Spartacus foi uma série de TV produzida pelo canal americano Starz. Repartida em quatro temporadas (uma delas
uma prequela), relata a história dos derradeiros anos do guerreiro/gladiador
Trácio, conhecido na História como tendo sido o mentor ideológico e prático de
uma das mais importantes rebeliões escravas ocorridas na Roma Antiga (entre 73
e 71 AC). A história deste marcante personagem do ponto de vista marcial e
filosófico já tinha tido, em 1960, uma versão cinematográfica realizada por Stanley
Kubrick e protagonizada por Kirk Douglas, mas nada do que se via
nesse filme poder-nos-ia preparar para a versão crua, sexualmente hiperbolizada
e ultraviolenta que passou no pequeno ecrã.
A estética da série de TV é sem dúvida uma das suas maiores
atrações, não só por representar, em ambientes
fortemente encenados, uma Roma idealizada, como também por oferecer-nos corpos
masculinos e femininos no seu apogeu físico e em situações que oscilam entre o
erotismo amplificado e as batalhas graficamente explosivas. Existe uma estética
marcada em Spartacus que, por sua vez, deve muito à versão
cinematográfica, realizada por Zach Snyder, da BD 300.
Neste filme as batalhas eram representadas como ballets belissimamente
coreografados, como longas sequências masculinizadas onde os guerreiros eram
super-homens, não só pelo físico tonificado mas também pela proeza bélica exibida.
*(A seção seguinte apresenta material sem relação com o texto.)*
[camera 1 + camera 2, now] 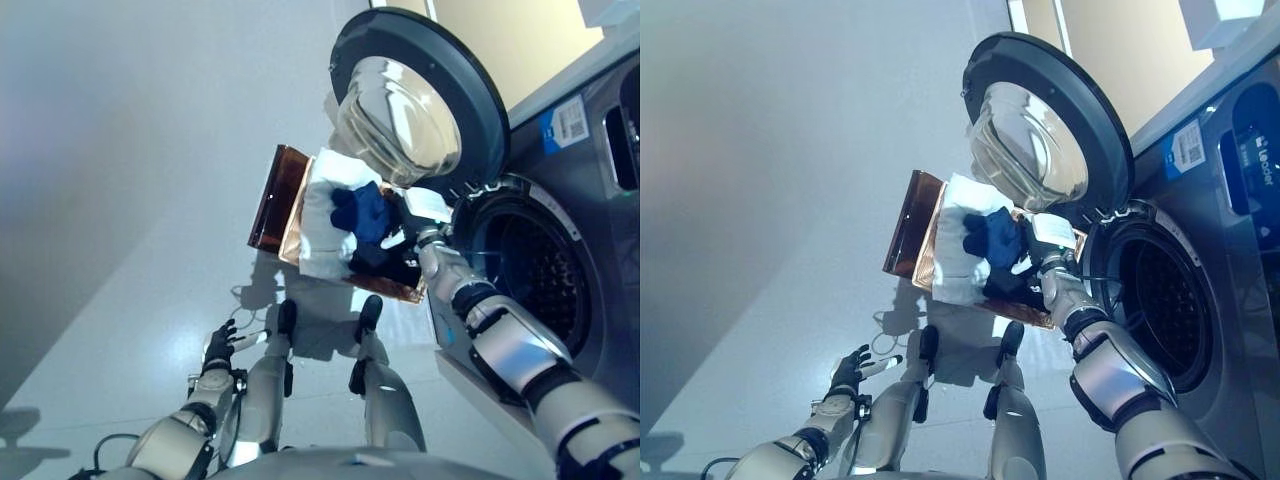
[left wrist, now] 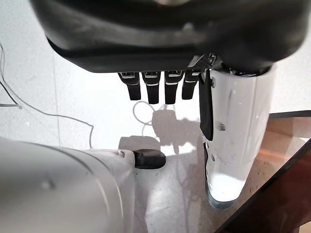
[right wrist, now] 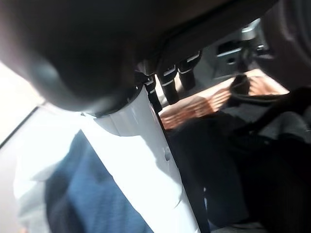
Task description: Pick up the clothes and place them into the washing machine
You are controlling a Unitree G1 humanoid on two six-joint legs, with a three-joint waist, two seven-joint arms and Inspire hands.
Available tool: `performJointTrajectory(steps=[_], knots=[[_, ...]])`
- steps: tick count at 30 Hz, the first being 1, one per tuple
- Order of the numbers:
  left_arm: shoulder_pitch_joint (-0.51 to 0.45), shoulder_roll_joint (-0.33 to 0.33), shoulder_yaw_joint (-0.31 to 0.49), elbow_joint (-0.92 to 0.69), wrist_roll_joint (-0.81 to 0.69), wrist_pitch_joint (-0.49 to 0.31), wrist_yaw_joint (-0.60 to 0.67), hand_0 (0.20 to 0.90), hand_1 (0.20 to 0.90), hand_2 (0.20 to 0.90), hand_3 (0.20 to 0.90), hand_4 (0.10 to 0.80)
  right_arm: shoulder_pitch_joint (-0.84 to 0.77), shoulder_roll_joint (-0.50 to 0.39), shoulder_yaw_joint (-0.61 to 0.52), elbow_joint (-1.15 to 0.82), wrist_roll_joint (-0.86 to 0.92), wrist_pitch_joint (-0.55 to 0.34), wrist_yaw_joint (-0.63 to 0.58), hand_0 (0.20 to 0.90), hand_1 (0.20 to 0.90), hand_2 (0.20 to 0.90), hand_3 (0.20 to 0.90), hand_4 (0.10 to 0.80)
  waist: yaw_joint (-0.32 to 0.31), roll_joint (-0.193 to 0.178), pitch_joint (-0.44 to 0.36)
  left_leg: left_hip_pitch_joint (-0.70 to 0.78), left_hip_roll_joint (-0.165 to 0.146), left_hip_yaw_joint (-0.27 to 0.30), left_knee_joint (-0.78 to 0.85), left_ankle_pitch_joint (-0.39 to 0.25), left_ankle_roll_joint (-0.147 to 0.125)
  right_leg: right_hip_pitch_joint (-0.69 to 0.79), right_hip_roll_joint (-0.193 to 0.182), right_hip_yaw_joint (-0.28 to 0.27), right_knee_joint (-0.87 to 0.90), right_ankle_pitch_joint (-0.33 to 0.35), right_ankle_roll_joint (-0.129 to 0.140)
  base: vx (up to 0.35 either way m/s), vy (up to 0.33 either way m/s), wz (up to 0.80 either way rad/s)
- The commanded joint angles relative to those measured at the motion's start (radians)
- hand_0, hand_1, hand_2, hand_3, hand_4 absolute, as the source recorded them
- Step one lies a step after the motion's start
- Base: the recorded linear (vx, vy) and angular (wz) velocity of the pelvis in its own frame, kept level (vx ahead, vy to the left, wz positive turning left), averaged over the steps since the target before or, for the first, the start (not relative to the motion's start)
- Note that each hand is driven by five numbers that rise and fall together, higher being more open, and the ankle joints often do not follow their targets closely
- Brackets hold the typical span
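A copper-brown basket (image 1: 270,200) stands on the floor in front of the washing machine (image 1: 590,200). It holds a white cloth (image 1: 320,215), a blue cloth (image 1: 365,212) and a black cloth (image 1: 385,262). My right hand (image 1: 1050,268) reaches over the basket's machine-side end, just above the black cloth. In the right wrist view its fingers (image 3: 170,82) are straight and its white thumb (image 3: 146,160) stands out, holding nothing. The blue cloth (image 3: 92,194) and black cloth (image 3: 233,170) lie below it. My left hand (image 1: 218,348) hangs low and open at the lower left.
The round door (image 1: 420,100) stands swung wide above the basket, beside the dark drum opening (image 1: 530,270). A thin white cord (image 2: 48,114) lies on the pale floor. A corner of the basket (image 2: 282,194) shows in the left wrist view.
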Motion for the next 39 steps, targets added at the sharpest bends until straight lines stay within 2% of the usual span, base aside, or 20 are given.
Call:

Essa mesma estética procurava transpor para a tela a “filosofia” do autor da
BD, Frank Miller, que via os espartanos como seres superiores que
ultrapassaram uma das mais difíceis batalhas da história da nossa civilização
ocidental (versão, por sua vez, vendida por Heródoto, o pai da
História). Toda esta imagética é transportada para Spartacus, que mesmo
assim introduz ambientes mais hiperbolizados, tornando-se numa arrebatadora
experiência sensorial para adultos. Não há aqui pedido de desculpas na exibição
gráfica e destapada das situações e dos corpos, metafórica e explicitamente
falando. Os sentimentos são extremados, os diálogos grandiloquentes, shakespearianos
(o Shakespeare que me desculpe a liberdade), os homens e mulheres tão
depressa capazes de atos de nobreza divina como de crueldade infernal
(geralmente, do lado de Deus os escravos e do Diabo os Romanos, mas já falamos
mais disso).
No meio deste ataque aos sentidos existe uma história que faz com que
a série sobreviva para lá do explícito e exploratório. Existe um legado
filosófico e ideológico que permeia os eventos que ocorreram há mais de 2000
anos, algo que bate fundo nos nossos medos e anseios, na necessidade de sermos,
em última instância, mulheres e homens verdadeiramente livres. A apropriação da
vida de um ser humano por outro, a escravidão, foi uma das maiores aberrações
na história da humanidade e corrigida apenas recentemente. Antes de entrar pelo
lado da revolta, a série transmite em duas temporadas (uma delas a prequela) os
horrores da escravidão, horrores esses que obviamente passam pela exploração da
pessoa e do seu corpo, mas acima de tudo pela posse plena dos pensamentos, ações
e sangue. Os escravos eram menos que mobília. As linhas da sua vida eram
confundidas com as dos seus senhores e valiam nada frente aos ditames
momentâneos de alguns. Compreende-se, no espectáculo de entretenimento que
passa defronte dos nossos olhos, que existe justificação para aquele ato de
desespero, de suprema libertação. É verdadeiramente catártico e por isso
intemporal.
Ainda que não seja umas das mais literatas séries de TV feitas, não
deixou de exibir um elogiável sentido de equilíbrio, não só porque nos relatou um
momento histórico, ainda que com algumas liberdades poéticas, mas também porque
o seu cerne permaneceu imutável no meio do carnaval, do sangue e do sexo. E esse
cerne é a luta perene pela liberdade e pela individualidade que, em qualquer
momento da história, por mais que achemos estas conquistas inscritas em pedra,
são sempre postas em causa por poderes sabiamente instituídos. Esta mistura
sempre difícil entre entretenimento e mensagem é conseguida em Spartacus.